DATA TO PROCESS START

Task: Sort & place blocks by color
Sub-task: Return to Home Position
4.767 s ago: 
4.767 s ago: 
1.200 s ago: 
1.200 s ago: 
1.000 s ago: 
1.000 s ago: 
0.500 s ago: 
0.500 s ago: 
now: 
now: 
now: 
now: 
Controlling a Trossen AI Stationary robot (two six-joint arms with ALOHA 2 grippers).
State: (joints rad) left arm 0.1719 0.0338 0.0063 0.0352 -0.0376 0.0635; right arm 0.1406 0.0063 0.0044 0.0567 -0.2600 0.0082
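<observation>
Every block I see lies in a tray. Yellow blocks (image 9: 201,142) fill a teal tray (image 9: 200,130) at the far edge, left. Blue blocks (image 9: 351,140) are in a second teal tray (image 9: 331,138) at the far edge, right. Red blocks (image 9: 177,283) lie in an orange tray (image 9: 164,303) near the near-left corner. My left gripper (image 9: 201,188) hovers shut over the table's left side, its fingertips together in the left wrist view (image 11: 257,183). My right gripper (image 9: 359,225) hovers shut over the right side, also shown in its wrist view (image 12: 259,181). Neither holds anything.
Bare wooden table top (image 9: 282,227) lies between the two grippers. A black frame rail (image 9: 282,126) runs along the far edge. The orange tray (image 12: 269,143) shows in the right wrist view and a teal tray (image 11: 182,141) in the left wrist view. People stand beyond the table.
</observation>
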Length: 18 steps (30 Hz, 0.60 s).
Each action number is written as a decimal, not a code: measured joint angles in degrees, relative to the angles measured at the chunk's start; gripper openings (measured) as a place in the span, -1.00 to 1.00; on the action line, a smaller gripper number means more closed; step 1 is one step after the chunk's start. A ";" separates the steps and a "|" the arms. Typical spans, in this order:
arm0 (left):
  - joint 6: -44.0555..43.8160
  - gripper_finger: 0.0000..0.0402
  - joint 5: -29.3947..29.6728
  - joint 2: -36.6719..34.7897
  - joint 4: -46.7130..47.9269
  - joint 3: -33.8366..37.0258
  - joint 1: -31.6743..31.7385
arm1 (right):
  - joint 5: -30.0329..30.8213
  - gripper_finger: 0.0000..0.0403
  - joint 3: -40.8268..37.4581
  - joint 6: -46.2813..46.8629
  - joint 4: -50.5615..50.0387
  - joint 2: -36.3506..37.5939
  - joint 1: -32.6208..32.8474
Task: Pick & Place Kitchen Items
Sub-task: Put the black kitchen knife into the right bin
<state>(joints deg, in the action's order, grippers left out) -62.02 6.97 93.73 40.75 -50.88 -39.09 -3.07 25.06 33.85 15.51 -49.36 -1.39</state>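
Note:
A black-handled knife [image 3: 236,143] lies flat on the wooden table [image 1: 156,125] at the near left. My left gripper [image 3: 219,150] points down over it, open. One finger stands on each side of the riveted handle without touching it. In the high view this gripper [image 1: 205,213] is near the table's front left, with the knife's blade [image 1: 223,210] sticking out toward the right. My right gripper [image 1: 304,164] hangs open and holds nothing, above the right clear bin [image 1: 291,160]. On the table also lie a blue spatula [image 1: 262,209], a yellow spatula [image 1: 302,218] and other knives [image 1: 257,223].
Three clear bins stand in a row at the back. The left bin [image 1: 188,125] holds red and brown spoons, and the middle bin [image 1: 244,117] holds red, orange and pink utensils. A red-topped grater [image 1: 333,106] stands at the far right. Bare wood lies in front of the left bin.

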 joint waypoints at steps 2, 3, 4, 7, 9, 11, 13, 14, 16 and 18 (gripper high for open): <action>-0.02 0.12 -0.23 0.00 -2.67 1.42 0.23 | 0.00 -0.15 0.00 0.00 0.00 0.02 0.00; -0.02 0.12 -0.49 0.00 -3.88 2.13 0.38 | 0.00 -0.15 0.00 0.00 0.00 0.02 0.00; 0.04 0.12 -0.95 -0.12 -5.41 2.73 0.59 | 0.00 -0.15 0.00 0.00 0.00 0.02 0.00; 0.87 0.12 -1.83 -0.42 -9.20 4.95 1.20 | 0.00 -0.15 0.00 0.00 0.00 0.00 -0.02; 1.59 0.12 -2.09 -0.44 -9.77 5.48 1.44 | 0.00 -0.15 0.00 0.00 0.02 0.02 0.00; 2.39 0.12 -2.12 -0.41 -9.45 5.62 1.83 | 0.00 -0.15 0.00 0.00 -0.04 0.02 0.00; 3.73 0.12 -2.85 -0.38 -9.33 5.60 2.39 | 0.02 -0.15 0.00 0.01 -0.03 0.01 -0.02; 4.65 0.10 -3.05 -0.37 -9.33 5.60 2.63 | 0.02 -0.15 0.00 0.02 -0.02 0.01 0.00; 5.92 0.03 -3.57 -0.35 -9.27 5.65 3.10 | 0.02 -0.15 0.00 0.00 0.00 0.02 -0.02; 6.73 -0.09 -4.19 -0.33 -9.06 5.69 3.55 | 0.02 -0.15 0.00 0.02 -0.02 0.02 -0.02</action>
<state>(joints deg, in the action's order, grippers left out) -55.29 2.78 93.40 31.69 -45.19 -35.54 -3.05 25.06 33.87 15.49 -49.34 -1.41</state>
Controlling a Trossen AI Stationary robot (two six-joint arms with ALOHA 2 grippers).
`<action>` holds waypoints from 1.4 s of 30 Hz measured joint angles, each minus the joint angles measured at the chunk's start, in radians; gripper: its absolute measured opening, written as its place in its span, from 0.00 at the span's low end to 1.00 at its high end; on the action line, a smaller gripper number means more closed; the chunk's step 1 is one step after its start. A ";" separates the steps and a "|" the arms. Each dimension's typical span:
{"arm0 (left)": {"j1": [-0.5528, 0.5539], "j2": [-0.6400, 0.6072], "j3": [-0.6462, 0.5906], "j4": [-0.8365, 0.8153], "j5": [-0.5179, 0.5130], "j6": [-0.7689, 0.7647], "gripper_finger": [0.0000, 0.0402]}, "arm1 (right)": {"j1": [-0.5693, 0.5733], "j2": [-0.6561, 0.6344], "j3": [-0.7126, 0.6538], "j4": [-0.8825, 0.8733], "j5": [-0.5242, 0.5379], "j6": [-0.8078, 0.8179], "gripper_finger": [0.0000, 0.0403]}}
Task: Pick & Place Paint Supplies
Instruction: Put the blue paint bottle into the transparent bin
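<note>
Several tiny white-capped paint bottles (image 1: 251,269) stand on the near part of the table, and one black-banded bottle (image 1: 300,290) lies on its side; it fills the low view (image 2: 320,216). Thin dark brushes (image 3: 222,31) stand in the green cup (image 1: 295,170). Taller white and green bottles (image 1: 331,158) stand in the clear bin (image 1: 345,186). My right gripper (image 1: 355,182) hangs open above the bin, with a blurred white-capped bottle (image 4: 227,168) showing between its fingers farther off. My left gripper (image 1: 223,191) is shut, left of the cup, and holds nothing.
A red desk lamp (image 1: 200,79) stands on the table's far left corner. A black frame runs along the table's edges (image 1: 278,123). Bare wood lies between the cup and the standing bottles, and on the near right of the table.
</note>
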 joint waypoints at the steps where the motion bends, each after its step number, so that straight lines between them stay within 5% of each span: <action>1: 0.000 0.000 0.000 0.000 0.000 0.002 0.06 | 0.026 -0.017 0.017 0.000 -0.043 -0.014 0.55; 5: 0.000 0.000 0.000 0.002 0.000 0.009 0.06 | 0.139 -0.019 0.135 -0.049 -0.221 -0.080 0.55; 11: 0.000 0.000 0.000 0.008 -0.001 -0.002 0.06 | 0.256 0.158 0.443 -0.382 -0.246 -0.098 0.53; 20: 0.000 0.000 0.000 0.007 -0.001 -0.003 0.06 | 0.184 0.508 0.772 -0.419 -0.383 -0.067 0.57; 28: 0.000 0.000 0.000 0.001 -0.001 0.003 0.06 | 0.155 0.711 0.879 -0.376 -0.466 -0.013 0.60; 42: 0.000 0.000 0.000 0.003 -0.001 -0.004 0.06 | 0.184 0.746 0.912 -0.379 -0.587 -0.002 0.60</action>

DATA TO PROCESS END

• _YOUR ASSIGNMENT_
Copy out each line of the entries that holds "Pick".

• _EXERCISE RESULT_
Task: Pick & Place Kitchen Items
Task: Pick & Place Paint Supplies

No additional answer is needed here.